▸ **Task requirements**
Exactly the lines from the first line of the listing through the line containing "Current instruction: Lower" should appear in the output, unchanged.
*** Opening Information provided ***
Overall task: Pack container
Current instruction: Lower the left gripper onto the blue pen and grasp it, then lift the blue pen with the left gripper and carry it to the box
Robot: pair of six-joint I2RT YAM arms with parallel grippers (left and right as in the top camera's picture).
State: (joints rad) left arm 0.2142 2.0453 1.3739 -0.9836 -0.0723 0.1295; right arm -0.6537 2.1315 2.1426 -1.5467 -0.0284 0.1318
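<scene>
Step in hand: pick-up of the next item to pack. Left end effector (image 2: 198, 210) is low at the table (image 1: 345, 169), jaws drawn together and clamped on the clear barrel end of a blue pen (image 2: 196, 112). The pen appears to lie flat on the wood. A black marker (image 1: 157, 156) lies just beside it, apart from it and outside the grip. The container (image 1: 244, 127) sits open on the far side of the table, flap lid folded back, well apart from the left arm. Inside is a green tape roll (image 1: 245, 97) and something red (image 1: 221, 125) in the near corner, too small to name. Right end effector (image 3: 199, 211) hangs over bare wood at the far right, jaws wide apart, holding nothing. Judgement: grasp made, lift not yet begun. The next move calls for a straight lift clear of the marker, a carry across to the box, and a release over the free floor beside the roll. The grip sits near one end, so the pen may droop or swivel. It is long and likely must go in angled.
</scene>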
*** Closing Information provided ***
▸ **Solution to the problem**
Overall task: Pack container
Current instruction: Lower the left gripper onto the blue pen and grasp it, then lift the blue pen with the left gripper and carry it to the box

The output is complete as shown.